L’hémorragie sous-arachnoïdienne spontanée (HSA) est une forme d’accident vasculaire cérébral hémorragique principalement causée par la rupture d’un anévrisme intracrânien1. Le résultat neurologique est principalement influencé par deux facteurs: lésion cérébrale précoce (EBI), qui est causée par les effets du saignement et de l’ischémie cérébrale globale transitoire associée, et ischémie cérébrale retardée (ICD), qui se produit pendant les semaines suivant le saignement2,3. DCI a été signalé à affecter jusqu’à 30% des patients sah2. La physiopathologie de la DCI implique le vasospasm cérébral angiographique, une microcirculation perturbée causée par des microvasospasmes et des microthromboses, des dépressions de propagation corticales, et des effets déclenchés par l’inflammation4. Malheureusement, la physiopathologie exacte reste incertaine et il n’y a aucun traitement disponible qui empêche efficacement DCI3. Par conséquent, DCI est étudié dans de nombreuses études cliniques et expérimentales.
De nosjours, la plupart des études expérimentales sur l’HSA utilisent des modèles de petits animaux, en particulier chez les souris5,6,7,8,9,10,11,12,13. Dans de telles études, le vasospasm cérébral est fréquemment étudié comme point final. Il est courant de déterminer le degré de vasospasme ex vivo. C’est parce que les méthodes non envahissantes pour l’examen in vivo du vasospasm cérébral exigeant le temps court d’anesthésie et imposant seulement peu de détresse aux animaux manquent. Cependant, l’examen du vasospasm cérébral in vivo serait avantageux. C’est parce qu’il permettrait des études longitudinales in vivo sur le vasospasme chez la souris (c.-à-d. l’imagerie du vasospasme cérébral à différents moments pendant les jours suivant l’induction de SAH). Cela améliorerait la comparabilité des données acquises à différents moments. De plus, l’utilisation d’un plan d’étude longitudinale est une stratégie visant à réduire le nombre d’animaux.

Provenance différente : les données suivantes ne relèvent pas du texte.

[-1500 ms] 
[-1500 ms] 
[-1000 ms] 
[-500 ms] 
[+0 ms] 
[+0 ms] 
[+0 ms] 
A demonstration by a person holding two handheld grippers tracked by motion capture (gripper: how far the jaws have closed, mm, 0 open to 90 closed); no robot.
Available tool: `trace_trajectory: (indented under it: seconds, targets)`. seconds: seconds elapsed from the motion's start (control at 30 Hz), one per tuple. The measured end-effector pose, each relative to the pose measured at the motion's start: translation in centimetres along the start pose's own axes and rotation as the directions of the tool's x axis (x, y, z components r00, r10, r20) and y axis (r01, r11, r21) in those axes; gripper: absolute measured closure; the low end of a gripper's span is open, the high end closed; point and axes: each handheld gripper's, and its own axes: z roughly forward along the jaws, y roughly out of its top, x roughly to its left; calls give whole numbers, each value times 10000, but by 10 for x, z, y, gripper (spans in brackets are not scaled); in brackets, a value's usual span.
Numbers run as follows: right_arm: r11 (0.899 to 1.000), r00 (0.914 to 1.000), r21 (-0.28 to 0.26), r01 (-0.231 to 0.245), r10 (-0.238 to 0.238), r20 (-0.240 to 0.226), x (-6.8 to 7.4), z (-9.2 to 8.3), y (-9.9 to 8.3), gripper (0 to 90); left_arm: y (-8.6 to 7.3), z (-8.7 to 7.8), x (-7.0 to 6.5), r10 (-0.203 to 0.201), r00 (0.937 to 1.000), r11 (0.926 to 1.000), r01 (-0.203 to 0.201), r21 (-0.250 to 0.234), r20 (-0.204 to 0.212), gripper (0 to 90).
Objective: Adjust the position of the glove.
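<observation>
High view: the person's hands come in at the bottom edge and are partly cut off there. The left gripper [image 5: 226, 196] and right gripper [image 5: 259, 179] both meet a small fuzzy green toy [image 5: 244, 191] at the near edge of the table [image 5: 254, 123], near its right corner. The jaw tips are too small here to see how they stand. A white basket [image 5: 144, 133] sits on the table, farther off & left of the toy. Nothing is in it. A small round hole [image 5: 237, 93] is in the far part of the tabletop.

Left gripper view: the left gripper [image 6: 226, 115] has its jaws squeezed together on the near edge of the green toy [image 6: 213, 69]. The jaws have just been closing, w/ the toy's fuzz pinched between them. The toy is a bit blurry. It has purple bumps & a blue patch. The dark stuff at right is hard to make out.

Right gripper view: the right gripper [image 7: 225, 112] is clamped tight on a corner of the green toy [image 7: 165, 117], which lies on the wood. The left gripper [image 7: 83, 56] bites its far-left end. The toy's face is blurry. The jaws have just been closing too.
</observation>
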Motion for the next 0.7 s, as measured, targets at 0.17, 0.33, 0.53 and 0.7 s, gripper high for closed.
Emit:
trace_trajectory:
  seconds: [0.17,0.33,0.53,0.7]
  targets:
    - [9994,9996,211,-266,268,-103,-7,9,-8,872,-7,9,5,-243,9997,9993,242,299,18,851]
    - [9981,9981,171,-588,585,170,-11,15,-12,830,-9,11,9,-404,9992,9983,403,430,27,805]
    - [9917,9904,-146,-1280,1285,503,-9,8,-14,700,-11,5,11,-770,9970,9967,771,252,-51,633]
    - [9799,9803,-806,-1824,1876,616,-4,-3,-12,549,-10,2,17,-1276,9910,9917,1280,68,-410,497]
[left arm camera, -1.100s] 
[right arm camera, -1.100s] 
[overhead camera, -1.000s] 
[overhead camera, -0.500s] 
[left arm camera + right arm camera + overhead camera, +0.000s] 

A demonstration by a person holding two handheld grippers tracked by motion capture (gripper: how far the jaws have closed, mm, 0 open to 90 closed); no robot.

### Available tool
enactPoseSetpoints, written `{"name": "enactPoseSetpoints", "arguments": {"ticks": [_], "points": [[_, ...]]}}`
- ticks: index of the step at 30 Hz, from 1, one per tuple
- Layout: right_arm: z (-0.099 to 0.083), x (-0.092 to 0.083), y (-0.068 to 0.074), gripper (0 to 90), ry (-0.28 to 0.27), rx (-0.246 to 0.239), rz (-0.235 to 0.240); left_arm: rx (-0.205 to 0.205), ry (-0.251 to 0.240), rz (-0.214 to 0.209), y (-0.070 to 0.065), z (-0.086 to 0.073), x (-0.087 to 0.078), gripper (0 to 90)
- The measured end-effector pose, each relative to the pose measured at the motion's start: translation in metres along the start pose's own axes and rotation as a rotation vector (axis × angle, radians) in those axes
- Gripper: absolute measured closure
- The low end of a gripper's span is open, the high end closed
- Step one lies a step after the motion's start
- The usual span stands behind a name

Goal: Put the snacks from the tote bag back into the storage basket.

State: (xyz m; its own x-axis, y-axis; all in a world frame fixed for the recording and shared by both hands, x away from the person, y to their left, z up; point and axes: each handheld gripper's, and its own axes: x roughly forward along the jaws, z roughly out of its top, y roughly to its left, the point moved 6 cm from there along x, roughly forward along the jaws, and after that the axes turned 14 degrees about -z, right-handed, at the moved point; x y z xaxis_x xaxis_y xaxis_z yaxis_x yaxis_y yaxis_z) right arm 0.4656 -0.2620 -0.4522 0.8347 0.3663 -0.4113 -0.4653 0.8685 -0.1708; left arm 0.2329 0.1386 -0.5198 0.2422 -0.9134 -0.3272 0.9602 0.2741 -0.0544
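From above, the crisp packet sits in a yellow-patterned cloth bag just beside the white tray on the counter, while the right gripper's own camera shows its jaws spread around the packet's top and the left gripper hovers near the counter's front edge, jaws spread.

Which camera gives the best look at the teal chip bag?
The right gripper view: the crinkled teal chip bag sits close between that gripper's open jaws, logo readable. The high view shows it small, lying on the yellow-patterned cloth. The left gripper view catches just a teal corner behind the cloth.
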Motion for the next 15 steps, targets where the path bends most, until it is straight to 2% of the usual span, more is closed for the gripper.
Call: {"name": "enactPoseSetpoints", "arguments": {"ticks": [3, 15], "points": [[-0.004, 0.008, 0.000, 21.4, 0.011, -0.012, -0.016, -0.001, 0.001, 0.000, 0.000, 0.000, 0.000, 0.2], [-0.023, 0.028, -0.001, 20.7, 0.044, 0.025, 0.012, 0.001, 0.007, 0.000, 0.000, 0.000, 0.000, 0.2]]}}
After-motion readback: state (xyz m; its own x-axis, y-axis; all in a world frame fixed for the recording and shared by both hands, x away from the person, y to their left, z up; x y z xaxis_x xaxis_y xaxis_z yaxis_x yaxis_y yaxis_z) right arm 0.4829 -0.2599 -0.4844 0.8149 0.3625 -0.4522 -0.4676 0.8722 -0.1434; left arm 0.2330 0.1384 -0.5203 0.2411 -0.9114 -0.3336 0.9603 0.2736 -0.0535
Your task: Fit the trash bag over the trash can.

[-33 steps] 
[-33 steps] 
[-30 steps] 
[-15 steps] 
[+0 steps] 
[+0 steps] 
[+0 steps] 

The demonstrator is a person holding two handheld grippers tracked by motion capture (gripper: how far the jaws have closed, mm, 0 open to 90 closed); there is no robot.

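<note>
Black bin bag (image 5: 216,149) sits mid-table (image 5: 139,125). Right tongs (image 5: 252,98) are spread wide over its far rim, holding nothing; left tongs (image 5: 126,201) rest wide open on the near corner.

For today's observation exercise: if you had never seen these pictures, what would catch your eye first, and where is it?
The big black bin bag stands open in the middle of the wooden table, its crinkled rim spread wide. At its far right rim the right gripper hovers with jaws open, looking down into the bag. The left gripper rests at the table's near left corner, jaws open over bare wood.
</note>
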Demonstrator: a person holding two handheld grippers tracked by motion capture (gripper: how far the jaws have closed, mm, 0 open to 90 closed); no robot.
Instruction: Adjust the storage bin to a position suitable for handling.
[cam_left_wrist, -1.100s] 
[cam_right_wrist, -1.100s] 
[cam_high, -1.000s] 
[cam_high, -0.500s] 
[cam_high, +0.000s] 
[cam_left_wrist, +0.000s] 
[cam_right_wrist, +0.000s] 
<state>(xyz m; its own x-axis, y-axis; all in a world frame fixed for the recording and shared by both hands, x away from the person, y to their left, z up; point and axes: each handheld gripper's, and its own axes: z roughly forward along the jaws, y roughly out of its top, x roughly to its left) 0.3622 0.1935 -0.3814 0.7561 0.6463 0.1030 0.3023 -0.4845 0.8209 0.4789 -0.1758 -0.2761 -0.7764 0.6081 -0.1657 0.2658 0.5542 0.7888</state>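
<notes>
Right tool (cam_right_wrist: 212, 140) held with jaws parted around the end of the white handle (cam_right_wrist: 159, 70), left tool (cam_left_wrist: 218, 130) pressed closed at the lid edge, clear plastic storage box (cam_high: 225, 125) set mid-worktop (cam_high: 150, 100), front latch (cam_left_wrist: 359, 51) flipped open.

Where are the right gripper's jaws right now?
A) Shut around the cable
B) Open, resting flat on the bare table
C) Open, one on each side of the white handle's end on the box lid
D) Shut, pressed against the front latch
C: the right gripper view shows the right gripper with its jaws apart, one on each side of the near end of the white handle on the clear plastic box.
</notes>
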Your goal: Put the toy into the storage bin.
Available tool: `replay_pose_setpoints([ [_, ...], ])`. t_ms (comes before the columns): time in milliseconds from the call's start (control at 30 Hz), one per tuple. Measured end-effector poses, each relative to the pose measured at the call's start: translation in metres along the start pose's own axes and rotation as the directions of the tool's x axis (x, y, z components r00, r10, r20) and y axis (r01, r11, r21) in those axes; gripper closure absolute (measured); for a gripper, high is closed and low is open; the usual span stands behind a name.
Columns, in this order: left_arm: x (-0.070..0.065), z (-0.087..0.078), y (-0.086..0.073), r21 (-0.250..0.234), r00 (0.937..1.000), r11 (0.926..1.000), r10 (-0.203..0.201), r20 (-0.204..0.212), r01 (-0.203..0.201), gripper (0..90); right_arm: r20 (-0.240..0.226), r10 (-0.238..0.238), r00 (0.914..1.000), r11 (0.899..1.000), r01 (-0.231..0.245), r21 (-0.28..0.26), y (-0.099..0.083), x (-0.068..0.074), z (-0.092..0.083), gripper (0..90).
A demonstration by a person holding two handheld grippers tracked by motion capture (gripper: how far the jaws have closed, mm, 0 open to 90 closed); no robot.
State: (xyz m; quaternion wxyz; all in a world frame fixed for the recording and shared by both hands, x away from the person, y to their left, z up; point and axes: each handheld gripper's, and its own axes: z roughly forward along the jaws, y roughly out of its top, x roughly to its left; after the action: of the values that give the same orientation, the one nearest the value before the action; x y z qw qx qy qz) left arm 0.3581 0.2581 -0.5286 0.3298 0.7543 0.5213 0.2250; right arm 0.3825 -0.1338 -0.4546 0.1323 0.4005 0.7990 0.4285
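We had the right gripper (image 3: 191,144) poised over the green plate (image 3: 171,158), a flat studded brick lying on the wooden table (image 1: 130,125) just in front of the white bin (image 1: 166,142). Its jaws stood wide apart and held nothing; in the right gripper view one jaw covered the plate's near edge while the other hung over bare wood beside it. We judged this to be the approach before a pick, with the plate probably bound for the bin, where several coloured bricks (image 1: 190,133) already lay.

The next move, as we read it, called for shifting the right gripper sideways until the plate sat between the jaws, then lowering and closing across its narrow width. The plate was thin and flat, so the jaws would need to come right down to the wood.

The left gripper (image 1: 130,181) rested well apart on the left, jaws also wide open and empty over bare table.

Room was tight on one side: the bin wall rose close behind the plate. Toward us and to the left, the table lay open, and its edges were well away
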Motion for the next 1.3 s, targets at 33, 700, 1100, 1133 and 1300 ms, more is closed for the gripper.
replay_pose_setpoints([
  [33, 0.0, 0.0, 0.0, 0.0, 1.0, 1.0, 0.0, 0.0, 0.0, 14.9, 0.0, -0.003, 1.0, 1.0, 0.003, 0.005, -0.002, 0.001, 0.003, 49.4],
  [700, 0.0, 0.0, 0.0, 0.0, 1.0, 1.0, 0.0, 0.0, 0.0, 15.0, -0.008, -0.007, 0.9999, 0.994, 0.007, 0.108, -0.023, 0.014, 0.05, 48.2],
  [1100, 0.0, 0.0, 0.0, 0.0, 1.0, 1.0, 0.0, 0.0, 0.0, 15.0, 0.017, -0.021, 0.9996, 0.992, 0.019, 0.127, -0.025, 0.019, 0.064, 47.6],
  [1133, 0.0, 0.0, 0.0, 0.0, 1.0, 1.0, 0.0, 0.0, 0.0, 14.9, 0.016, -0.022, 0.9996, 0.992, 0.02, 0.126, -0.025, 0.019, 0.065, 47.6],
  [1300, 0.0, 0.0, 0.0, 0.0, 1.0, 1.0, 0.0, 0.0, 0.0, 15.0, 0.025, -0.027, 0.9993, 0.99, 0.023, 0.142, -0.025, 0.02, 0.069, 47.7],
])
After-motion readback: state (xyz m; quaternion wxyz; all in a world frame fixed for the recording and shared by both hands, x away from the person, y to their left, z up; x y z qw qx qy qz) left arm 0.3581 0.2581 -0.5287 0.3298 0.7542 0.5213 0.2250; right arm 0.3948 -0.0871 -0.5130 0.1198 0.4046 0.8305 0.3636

Ici, nous démontrons l’utilisation de l’échographie transcrânienne à haute fréquence pour déterminer le flux sanguin dans les artères cérébrales chez la souris. Nous montrons que, semblable à l’échographie transcranial de Doppler (TCD) ou à l’échographie duplex couleur-codée transcranial (TCCD) dans la pratique clinique14,15,16,17,18,cette méthode peut être employée pour surveiller le vasospasm cérébral en mesurant les vitesses de flux sanguin des artères intracrâniennes après induction de SAH dans le modèle murin.